The success of the Company will be largely dependent upon the performance of its key officers and consultants. The success of the Company is largely dependent on the discretion and ability of the Company in determining the composition of the portfolio of assets, and in negotiating the pricing and other terms of the agreements leading to the acquisition of assets.
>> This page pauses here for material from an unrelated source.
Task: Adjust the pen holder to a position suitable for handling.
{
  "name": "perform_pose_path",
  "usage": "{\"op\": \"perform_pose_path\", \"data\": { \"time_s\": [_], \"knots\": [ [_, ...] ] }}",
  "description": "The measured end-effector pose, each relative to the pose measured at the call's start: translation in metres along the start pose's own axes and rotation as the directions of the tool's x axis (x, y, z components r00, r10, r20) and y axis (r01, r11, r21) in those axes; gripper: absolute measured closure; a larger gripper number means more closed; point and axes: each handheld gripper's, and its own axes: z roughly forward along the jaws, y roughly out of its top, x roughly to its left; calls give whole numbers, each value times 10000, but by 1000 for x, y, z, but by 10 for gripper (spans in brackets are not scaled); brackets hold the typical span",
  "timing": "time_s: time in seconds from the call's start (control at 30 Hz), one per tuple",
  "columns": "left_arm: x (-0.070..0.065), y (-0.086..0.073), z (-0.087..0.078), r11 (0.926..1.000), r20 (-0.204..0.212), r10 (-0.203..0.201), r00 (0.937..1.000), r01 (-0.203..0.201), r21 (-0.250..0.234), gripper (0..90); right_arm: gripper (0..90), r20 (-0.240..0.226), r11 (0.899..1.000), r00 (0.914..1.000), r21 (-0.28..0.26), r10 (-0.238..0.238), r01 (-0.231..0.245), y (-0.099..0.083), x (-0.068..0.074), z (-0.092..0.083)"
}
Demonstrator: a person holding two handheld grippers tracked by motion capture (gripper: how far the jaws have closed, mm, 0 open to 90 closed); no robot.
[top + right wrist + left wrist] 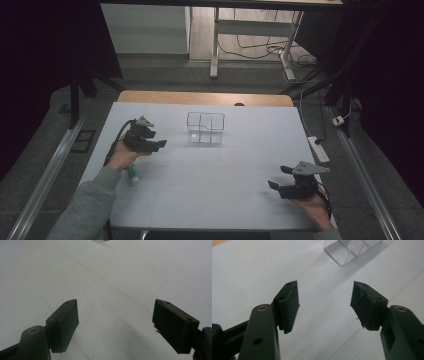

Failure to retain key individuals or to attract or retain additional key individuals with necessary skills could have a materially adverse impact upon the Company’s success.

Conflict of Interest

Some of the Company’s directors and officers are directors and officers of other reporting companies. These associations may give rise from time to time to conflicts of interest. As a result of, the Company may have a conflict of interest in negotiating and concluding terms respecting the extent of such participation. The ability to liquidate investments held by the Company in corporations with common director may be impaired by trading black-out periods imposed on insiders of such entities.

SUBSEQUENT EVENTS

Subsequent to December 31, 2025, the Company repurchased 95,000 common shares of the Company pursuant to the Normal Course Issuer Bid which were returned to treasury on March 26, 2026.

On March 3, 2026, the Board of Directors of the Company approved a dividend of $0.02 per common share for $564,937 to shareholders of record on March 27, 2026, paid on April 8, 2026, based on the year end December 31, 2025 financial results.

OUTSTANDING SHARE DATA

The Company is authorized to issue unlimited common shares without par value. As at April 10, 2026, there were 28,246,859 outstanding common shares.

The following table summarizes information regarding stock options outstanding and exercisable as at April 10, 2026:

Grant date Expiry date Number of options outstanding Number of options exercisable Exercise price
May 17, 2022 May 17, 2027 1,050,000 1,050,000 $ 0.70
April 3, 2023 April 3, 2028 300,000 300,000 $ 0.50
December 16 2025 December 16, 2030 250,000 250,000 $ 0.50
Total options 1,600,000 1,600,000

There were 193,333 restricted share units (“RSUs”) outstanding as at April 10, 2026. The RSUs vest annually in three equal tranches over a period of three years with the next vesting on May 6, 2026.

There were no warrants outstanding as at December 31, 2025 or April 10, 2026.